Buddhist temple in Beijing, China

The Temple of Azure Clouds, Blue Cloud Temple, or Biyun Temple (碧云寺 (Bìyún Sì)), is a Buddhist temple located in the eastern part of the Western Hills, just outside the north gate of Fragrant Hills (Xiangshan) Park, in Haidian District, Beijing, China, approximately 20 km from the city center.

The temple was first established in the 1331 during the Yuan dynasty, when a descendant of Yelü Chucai donated his residence to be made into a temple.

By the Ming dynasty, the temple had attracted the attention of two powerful eunuchs, Yu Jing and Wei Zhongxian, who each coveted its auspicious fengshui as a site for retirement and burial.
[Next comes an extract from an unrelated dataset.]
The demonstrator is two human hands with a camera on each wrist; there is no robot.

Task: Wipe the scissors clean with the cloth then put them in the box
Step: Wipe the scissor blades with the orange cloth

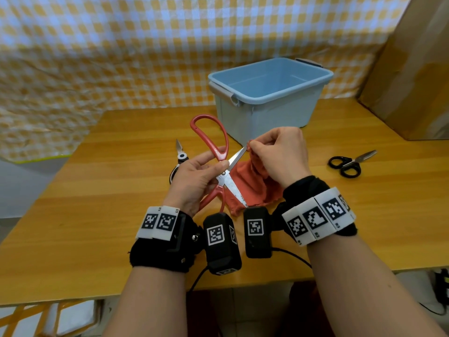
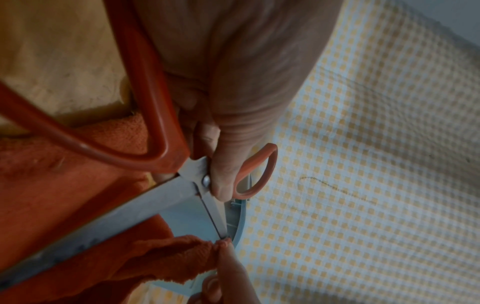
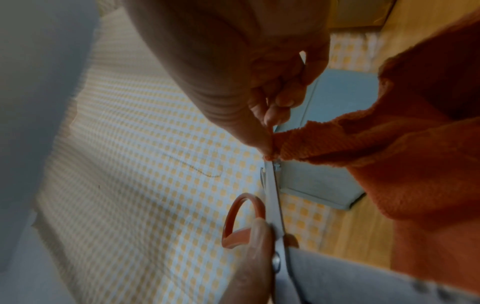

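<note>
Wooden table (image 1: 97,190) before gingham backdrop (image 1: 97,57) — hands gripping open scissors (image 1: 224,177) — pinching cloth (image 1: 252,188).

Wooden table (image 1: 340,215) with honey-coloured grain fills middle of room, front edge nearest. Behind it, yellow-and-white checked cloth (image 1: 121,45) hangs as backdrop, creased, draping down to left past table's end. Tall brown cardboard panel (image 1: 418,81) leans at right rear corner, its foot on tabletop. Pale tiled floor (image 1: 243,312) visible below table's front edge; black cable (image 1: 432,310) trails at lower right. Light even and soft, faint sheen on wood.
</note>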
Their successive expansions in 1514 and 1623 transformed the temple into one of the most magnificent monasteries in Beijing. The temple was further renovated and expanded in 1748 at the orders of the Qianlong Emperor in the Qing dynasty.

In 1925, the temple served as the lying-in-state site for Sun Yat-sen following his death in Beijing, and now houses the Sun Yat-sen Memorial Hall, with a crystal coffin presented by the Soviet government in 1925 in his memory.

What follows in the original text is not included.